◆ **About this task**: Count how many lines in this material contain "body". The answer is that number alone.
::::
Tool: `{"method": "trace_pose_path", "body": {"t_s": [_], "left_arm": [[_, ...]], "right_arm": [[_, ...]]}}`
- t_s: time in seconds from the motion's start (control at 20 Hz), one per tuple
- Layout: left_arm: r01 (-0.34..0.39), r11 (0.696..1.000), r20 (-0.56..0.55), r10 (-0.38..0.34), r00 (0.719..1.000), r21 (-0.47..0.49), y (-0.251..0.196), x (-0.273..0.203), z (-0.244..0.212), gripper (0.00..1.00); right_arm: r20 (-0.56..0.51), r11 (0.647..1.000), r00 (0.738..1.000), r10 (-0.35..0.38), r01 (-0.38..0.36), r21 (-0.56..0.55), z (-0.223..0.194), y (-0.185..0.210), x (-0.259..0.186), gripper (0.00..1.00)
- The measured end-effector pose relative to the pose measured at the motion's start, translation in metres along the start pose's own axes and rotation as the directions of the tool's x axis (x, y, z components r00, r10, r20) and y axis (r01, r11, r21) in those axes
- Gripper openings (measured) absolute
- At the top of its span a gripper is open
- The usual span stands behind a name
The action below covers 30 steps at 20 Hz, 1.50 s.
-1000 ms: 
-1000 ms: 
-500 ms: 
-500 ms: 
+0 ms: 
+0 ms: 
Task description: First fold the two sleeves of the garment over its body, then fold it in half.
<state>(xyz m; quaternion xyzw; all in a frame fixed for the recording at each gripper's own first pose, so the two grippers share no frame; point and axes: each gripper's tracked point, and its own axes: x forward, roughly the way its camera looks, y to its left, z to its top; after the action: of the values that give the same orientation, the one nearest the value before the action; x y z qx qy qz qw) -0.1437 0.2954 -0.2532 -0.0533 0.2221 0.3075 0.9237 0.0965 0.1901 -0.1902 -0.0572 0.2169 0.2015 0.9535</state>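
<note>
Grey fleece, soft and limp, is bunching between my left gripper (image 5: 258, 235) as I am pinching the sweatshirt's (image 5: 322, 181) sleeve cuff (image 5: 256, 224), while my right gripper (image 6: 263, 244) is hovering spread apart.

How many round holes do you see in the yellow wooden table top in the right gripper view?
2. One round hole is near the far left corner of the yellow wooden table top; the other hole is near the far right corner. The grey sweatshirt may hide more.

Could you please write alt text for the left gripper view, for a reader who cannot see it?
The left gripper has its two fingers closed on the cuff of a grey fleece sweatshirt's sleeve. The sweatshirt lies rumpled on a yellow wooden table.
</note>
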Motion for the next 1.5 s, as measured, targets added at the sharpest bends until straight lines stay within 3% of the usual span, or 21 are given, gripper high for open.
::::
◆ **Task output**: 2